Yuting Zhao, Yuheng Ji, Xiaoshuai Hao, Shuxiao Li

TL;DR

The paper addresses the challenge of accurate and efficient road surface reconstruction (RSR) from Bird's Eye View (BEV) by introducing Depth-Aware Projection (DAP) to mitigate information loss in view transformations, and two BEV-based models, FastRSR-mono and FastRSR-stereo. It couples DAP with Shuttle-shape Discretization (SD) to generate dense, elevation-aware BEV features from monocular input, and augments stereo BEV with Spatial Attention Enhancement (SAE) and Confidence Attention Generation (CAG) to preserve speed while boosting accuracy.
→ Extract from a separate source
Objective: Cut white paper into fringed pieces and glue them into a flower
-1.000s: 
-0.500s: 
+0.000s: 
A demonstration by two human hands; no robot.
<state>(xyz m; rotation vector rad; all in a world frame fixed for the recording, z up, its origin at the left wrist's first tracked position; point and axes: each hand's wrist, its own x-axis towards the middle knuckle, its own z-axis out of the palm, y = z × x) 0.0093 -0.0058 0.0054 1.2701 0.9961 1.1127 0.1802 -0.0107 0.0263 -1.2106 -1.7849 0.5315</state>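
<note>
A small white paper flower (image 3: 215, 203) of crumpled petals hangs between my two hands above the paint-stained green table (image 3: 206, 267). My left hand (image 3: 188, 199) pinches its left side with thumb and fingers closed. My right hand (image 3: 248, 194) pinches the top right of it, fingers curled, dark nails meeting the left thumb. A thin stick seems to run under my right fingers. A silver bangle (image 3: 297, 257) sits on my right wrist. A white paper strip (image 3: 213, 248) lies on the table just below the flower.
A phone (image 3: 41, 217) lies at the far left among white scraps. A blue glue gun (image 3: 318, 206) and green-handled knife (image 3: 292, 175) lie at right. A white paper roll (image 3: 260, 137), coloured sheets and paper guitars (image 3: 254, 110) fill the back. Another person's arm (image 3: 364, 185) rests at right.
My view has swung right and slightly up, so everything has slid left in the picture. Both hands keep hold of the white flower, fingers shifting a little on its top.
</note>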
On the RSRD dataset, FastRSR-mono surpasses monocular baselines by over 6 percentage points in elevation Abs. err and FastRSR-stereo achieves at least a 3× speedup over existing stereo methods while attaining the lowest elevation error among BEV stereo models, demonstrating strong practical impact for real-time autonomous driving. The approach balances accuracy and efficiency, provides an end-to-end trainable framework with LiDAR-based supervision, and offers significant improvements over prior BEV RSR methods, establishing a new strong baseline for BEV-based road surface analysis. Key contributions include a fast, depth-guided 3D-to-2D projection (DAP) with a pre-computed look-up table, a nonuniform elevation discretization strategy (SD), and two attention-based refinements (SAE and CAG) that collectively enable accurate elevation reconstruction in BEV at real-time speeds. The results indicate substantial practical benefits for autonomous driving in terms of safety and comfort, enabling reliable road surface assessment in dynamic environments.

Abstract

Road Surface Reconstruction (RSR) is crucial for autonomous driving, enabling the understanding of road surface conditions. Recently, RSR from the Bird's Eye View (BEV) has gained attention for its potential to enhance performance. However, existing methods for transforming perspective views to BEV face challenges such as information loss and representation sparsity. Moreover, stereo matching in BEV is limited by the need to balance accuracy with inference speed. To address these challenges, we propose two efficient and accurate BEV-based RSR models: FastRSR-mono and FastRSR-stereo. Specifically, we first introduce Depth-Aware Projection (DAP), an efficient view transformation strategy designed to mitigate information loss and sparsity by querying depth and image features to aggregate BEV data within specific road surface regions using a pre-computed look-up table. To optimize accuracy and speed in stereo matching, we design the Spatial Attention Enhancement (SAE) and Confidence Attention Generation (CAG) modules. SAE adaptively highlights important regions, while CAG focuses on high-confidence predictions and filters out irrelevant information. FastRSR achieves state-of-the-art performance, exceeding monocular competitors by over 6.0% in elevation absolute error and providing at least a 3.0x speedup by stereo methods on the RSRD dataset. The source code will be released.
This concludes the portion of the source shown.